Doe de boter met de slagroom in een pannetje en zet op het vuur. Zorg dat het net niet gaat koken en zet het vuur niet te hoog. Laat het daarna een beetje afkoelen.
Doe de eieren en de suiker in een kom en mix ze in ongeveer vijf minuten tot een dik, luchtig en bleek beslag. Klop voorzichtig het boter-slagroommengsel er met de garde doorheen. Spatel de bloem er met een metalen lepel doorheen (spatelen, niet roeren! Anders blijft het beslag niet luchtig). Merk je dat er, net als bij ons, klontjes in blijven zitten, gebruik dan de garde.
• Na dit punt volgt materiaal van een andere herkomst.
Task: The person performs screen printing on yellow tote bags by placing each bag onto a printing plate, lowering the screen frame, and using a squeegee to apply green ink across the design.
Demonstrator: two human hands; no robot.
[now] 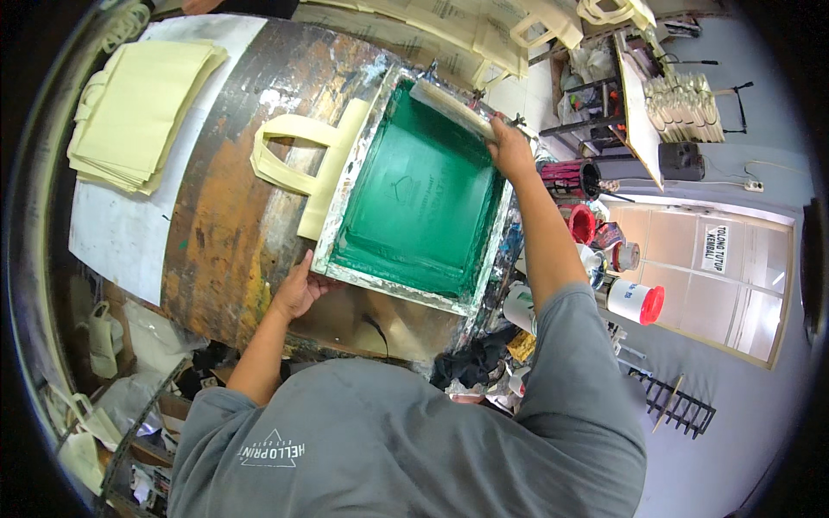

Doe er nu de kaneel en de kardemom door, doe het er naar smaak door (proef zelf hoeveel jij lekker vindt). Meng het goed en schenk het in de bakvorm. Verdeeel het over de bakplaat. Als het beslag bijvoorbeeld maar tot de helft van de bakplaat komt, kan je rijst op de andere helft van de plaat leggen, onder het bakpapier. Zo moet het er uitzien:
Snij nu de appel en de peer in schijfjes, kijk hoeveel je nodig hebt om de koek te beleggen. Leg steeds een rijtje appel en dan een rijtje peer.
Kraak nu de walnoten (duurt lang!). Strooi deze over de koek samen met de rozijnen. Strooi zoveel als jij lekker vindt. Wij vonden deze hoeveelheid precies goed.
Zet dan de koek 40-45 minuten in de oven. Als je denkt dat de koek gaar is, steek er dan een satéprikker in. Als die er weer droog uitkomt, is de koek gaar.